## [Problem description]
Every line of the data is to be reproduced exactly.
--------
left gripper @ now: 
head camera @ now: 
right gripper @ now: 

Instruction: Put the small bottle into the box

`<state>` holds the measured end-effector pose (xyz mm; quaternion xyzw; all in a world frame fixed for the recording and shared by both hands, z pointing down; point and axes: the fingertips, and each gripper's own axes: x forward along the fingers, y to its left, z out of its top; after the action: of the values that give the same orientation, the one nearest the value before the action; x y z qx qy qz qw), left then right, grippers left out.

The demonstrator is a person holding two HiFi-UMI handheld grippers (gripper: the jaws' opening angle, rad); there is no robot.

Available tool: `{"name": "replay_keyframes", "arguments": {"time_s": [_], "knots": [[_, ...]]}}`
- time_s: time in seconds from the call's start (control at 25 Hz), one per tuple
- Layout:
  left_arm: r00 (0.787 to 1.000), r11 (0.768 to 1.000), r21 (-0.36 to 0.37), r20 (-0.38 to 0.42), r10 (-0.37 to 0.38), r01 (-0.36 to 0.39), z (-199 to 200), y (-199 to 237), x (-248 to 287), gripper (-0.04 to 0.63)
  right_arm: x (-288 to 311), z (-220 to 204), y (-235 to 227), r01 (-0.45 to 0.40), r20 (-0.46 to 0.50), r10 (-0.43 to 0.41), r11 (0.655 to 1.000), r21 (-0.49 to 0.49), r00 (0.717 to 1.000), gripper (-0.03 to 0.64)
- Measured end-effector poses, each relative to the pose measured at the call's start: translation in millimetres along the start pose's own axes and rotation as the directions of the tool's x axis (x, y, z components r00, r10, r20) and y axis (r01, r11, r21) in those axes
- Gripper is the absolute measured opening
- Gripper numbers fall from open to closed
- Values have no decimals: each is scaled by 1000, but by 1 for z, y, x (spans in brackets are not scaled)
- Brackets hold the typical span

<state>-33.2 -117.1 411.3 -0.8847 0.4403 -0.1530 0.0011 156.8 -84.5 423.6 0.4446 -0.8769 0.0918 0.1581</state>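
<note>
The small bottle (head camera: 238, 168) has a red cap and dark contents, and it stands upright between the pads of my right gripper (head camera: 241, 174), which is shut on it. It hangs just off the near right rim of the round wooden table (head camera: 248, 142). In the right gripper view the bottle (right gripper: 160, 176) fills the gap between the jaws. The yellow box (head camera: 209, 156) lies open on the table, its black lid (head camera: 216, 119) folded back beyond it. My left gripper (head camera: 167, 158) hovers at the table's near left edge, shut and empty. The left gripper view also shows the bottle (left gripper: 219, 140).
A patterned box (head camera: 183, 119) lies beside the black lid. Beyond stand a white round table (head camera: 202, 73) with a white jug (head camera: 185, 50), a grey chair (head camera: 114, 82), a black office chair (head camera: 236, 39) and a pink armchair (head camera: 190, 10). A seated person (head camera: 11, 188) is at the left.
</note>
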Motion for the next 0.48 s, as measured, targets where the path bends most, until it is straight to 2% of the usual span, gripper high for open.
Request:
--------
## [Solution for this task]
left gripper @ now: 
head camera @ now: 
right gripper @ now: 

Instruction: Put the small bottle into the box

`<state>` holds the measured end-effector pose (xyz mm; quaternion xyzw; all in a world frame fixed for the recording and shared by both hands, z pointing down; point and axes: the fingertips, and each gripper's own axes: x forward along the fingers, y to its left, z out of its top; after the action: of the values that give the same orientation, the one nearest the value before the action; x y z qx qy qz qw), left then right, grippers left out.

The demonstrator is a person holding two HiFi-UMI handheld grippers (gripper: the jaws' opening angle, rad); there is no robot.

Available tool: `{"name": "replay_keyframes", "arguments": {"time_s": [_], "knots": [[_, ...]]}}`
- time_s: time in seconds from the call's start (control at 25 Hz), one per tuple
- Layout:
  left_arm: r00 (0.787 to 1.000), r11 (0.768 to 1.000), r21 (-0.36 to 0.37), r20 (-0.38 to 0.42), r10 (-0.37 to 0.38), r01 (-0.36 to 0.39), z (-199 to 200), y (-199 to 237), x (-248 to 287), gripper (-0.04 to 0.63)
  right_arm: x (-288 to 311), z (-220 to 204), y (-235 to 227), r01 (-0.45 to 0.40), r20 (-0.46 to 0.50), r10 (-0.43 to 0.41), r11 (0.655 to 1.000), r21 (-0.49 to 0.49), r00 (0.717 to 1.000), gripper (-0.03 to 0.64)
- Measured end-effector poses, each relative to the pose measured at the call's start: translation in millimetres along the start pose's own axes and rotation as the directions of the tool's x axis (x, y, z components r00, r10, r20) and y axis (r01, r11, r21) in those axes
- Gripper is the absolute measured opening
- Gripper numbers fall from open to closed
- Values have no decimals: each is scaled by 1000, but by 1 for z, y, x (spans in brackets are not scaled)
- Brackets hold the typical span

<state>-33.2 -117.1 411.3 -0.8847 0.4403 -0.1530 0.0011 156.8 -84.5 423.6 0.4446 -0.8769 0.0918 0.1581</state>
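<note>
The small bottle (head camera: 238, 168) has a red cap and dark contents, and it stands upright between the pads of my right gripper (head camera: 241, 174), which is shut on it. It hangs just off the near right rim of the round wooden table (head camera: 248, 142). In the right gripper view the bottle (right gripper: 160, 176) fills the gap between the jaws. The yellow box (head camera: 209, 156) lies open on the table, its black lid (head camera: 216, 119) folded back beyond it. My left gripper (head camera: 167, 158) hovers at the table's near left edge, shut and empty. The left gripper view also shows the bottle (left gripper: 219, 140).
A patterned box (head camera: 183, 119) lies beside the black lid. Beyond stand a white round table (head camera: 202, 73) with a white jug (head camera: 185, 50), a grey chair (head camera: 114, 82), a black office chair (head camera: 236, 39) and a pink armchair (head camera: 190, 10). A seated person (head camera: 11, 188) is at the left.
</note>
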Motion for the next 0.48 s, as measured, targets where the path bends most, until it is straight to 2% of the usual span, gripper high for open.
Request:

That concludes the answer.